Since the beginning of time, men have looke
d across the sea and imagined a land beyond the horizon where life would be easier. As boys, we stood on the shore and looked at Aberdovey, imagining that the girls over there were sweeter. And from time to time we met men from Aberdovey in the pubs of Borth with strange looks of disappointment on their faces. But why did the settlers in the last century, with all the world to choose from, opt for the southern tip of South America? What blinded them to the golden rule of colonisation? That ancient wisdom which says, it’s hard to grow crops in a land where they have penguins.
The historians are silent on the subject, but I suspect it has to do with that great unsuspected dictator of human affairs, the smart aleck. The man who stands on the dockside as you leave for the promised land and scoffs. The Great Smirker. There’s always one, and he was probably already there in Africa when the apes came down from the trees and decided to walk to Europe.
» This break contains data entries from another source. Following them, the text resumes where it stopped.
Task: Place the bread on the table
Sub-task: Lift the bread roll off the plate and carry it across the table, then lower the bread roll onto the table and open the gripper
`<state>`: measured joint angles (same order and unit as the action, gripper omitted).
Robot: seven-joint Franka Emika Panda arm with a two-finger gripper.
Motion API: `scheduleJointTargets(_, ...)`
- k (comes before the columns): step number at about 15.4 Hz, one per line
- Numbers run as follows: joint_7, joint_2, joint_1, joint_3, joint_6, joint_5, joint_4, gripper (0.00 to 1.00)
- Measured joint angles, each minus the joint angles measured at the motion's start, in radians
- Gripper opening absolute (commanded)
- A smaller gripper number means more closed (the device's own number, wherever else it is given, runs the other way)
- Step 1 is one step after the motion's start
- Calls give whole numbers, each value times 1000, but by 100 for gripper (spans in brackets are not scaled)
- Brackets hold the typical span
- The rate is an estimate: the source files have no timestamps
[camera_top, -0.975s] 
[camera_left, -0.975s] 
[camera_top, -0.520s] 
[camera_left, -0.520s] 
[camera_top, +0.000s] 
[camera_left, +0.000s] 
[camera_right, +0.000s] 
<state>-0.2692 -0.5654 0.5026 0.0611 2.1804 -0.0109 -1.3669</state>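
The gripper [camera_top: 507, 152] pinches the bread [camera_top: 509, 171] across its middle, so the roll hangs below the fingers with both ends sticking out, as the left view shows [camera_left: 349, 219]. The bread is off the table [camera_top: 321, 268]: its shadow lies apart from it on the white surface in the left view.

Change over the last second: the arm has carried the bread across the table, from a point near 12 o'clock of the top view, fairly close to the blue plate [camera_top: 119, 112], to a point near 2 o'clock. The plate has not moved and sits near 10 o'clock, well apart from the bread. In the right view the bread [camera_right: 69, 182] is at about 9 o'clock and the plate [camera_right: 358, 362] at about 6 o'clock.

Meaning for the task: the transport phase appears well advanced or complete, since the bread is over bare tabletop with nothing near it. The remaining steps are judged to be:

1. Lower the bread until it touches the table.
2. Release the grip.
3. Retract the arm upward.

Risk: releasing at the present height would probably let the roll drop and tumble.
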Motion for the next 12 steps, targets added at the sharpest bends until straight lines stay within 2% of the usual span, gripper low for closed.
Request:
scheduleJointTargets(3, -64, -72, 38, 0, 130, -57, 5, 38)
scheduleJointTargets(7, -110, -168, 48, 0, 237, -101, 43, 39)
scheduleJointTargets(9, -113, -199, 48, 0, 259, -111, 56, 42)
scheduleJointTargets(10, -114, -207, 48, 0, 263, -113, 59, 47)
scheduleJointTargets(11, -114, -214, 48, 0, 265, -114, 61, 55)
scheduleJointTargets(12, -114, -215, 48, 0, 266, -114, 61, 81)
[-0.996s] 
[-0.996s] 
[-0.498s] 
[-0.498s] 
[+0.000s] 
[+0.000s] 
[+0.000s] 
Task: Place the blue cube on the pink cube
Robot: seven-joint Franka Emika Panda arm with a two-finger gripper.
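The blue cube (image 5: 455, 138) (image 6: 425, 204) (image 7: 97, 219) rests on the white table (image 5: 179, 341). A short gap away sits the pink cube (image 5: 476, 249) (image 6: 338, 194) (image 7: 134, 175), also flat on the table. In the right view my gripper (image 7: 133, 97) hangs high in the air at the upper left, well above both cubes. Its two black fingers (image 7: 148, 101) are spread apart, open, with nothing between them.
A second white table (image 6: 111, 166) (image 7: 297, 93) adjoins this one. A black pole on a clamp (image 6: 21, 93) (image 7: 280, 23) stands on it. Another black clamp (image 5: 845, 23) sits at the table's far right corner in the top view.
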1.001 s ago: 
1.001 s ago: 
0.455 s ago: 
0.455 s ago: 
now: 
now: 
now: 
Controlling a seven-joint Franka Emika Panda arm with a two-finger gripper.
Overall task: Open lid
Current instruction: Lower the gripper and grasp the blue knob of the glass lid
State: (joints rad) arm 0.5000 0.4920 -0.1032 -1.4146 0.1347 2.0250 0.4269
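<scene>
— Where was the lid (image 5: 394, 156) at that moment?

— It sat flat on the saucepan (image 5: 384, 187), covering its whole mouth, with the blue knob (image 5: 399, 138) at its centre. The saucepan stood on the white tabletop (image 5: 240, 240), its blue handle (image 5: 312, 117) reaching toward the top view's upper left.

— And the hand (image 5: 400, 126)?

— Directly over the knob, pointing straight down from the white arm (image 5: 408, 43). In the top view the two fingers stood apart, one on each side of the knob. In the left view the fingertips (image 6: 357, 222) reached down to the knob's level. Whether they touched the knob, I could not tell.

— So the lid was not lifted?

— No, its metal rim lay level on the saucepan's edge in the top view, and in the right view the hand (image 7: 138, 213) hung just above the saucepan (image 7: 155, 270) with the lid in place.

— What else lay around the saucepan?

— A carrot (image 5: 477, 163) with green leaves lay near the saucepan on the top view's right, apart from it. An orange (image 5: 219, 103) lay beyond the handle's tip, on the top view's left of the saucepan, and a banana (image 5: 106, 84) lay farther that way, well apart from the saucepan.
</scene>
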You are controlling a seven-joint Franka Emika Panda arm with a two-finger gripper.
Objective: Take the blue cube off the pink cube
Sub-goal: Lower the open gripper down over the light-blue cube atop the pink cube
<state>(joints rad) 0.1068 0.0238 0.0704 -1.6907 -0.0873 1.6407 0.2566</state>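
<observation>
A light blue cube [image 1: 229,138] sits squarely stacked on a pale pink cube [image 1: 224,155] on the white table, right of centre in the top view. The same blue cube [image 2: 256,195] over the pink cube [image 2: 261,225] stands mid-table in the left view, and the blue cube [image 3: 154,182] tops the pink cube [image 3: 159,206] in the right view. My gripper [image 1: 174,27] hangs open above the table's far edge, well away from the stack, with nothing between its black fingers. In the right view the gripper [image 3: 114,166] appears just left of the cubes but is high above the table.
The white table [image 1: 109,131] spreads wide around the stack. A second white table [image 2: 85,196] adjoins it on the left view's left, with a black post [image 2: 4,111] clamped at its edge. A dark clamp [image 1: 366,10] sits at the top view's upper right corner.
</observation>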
Men will put up with almost anything rather than face the derision of the Smirker. And so the Welsh settlers did what all pioneers do when they arrive and find that the brochure lied. They shivered in crofts made with bricks of turf and wrote home saying how great everything was. It’s another California. Salmon jump from the river into your hand. Birds lay their eggs straight into the frying pan. The rivers are lemon-curded with gold.
When the soldiers arrived in 1961 and wrote home saying it was crap, they weren’t believed. Their complaints dismissed as the customary ball-aching that soldiers at the Front have always done. Of course they are not happy, what soldier sitting in a trench ever is? Of course they say the place stinks, when did a soldier ever admire the scenery?
Still to this day they are not believed. Cast out as ungrateful moaners, lacking in gratitude for the unique chance given them to die in South America. Lost souls who perished in the service of the unacknowledged dictator. Their only epitaph: they died that he might smirk.
The boat was big enough for four or five people and bore the name Persephone. Cadwaladr was loading tins of creosote. He stopped and looked up, nodded slightly, and reached out a hand. We shook.